Study material →
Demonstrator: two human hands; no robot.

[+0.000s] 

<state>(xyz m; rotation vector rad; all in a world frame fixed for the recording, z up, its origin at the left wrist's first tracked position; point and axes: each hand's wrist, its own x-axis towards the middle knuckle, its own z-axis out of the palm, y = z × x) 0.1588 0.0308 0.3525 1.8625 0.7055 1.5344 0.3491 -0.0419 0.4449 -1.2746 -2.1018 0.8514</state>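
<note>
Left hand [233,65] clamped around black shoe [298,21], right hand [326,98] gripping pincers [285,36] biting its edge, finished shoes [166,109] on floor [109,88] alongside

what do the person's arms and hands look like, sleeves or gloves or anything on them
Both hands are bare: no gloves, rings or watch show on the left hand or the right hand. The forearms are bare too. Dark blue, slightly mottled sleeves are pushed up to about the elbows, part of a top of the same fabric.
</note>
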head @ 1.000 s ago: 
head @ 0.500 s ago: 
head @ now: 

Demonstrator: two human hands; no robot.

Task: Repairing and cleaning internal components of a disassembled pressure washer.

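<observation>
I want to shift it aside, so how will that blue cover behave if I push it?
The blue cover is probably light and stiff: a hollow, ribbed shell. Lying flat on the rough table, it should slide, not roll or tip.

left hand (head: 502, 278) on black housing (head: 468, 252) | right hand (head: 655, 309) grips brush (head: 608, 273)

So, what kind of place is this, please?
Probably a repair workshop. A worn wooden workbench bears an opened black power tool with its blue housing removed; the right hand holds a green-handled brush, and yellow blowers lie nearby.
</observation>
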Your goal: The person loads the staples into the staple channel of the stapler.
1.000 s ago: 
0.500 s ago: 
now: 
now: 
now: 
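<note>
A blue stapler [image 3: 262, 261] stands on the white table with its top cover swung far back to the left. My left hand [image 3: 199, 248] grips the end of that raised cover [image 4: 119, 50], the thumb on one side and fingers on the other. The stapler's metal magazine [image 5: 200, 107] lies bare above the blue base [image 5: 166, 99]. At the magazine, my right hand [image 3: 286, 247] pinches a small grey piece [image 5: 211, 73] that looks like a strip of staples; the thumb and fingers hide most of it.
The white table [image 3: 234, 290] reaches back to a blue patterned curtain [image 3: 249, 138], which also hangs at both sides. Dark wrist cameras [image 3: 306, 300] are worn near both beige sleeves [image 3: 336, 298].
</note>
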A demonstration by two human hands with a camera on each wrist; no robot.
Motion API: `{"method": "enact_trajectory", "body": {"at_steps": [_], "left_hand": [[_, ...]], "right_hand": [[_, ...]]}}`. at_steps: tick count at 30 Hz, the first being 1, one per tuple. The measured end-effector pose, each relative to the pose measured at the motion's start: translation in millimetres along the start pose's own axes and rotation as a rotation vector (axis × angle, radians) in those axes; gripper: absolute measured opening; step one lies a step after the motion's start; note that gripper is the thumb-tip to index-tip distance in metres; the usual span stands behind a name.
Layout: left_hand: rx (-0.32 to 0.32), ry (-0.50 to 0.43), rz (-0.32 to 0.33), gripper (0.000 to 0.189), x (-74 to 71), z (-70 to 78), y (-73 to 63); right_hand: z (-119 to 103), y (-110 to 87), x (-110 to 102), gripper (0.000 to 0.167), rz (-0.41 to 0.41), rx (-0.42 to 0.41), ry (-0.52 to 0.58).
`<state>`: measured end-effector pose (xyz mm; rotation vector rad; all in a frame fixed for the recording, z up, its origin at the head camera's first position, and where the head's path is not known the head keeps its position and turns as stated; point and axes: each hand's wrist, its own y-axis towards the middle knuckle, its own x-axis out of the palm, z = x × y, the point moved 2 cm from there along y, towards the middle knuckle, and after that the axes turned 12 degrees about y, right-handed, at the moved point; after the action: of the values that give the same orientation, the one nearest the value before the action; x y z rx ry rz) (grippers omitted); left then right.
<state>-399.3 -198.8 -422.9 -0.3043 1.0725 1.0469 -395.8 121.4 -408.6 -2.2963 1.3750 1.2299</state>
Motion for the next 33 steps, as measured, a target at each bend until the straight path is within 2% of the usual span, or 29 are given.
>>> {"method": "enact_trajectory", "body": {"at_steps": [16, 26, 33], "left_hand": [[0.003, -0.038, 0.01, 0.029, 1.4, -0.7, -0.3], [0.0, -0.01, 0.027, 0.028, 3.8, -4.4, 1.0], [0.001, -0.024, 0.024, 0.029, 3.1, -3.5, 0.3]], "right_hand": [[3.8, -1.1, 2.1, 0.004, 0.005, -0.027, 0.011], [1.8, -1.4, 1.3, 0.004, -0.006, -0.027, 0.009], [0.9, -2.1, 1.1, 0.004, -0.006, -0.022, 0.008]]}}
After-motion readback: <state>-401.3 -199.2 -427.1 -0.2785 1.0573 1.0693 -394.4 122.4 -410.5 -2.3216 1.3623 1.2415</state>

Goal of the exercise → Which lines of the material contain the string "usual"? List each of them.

Response →
Motion API: `{"method": "enact_trajectory", "body": {"at_steps": [_], "left_hand": [[_, ...]], "right_hand": [[_, ...]]}}`. at_steps: tick count at 30 Hz, the first being 1, one per tuple. The measured end-effector pose, each relative to the pose measured at the motion's start: translation in millimetres along the start pose's own axes and rotation as a rotation vector (axis × angle, radians) in those axes; gripper: absolute measured opening; step one lies a step after the motion's start; note that gripper is the thumb-tip to index-tip distance in metres; the usual span stands behind a name.
Motion for the next 33 steps, as measured, a target at each bend until the straight path is within 2% of the usual span, or 29 are given.

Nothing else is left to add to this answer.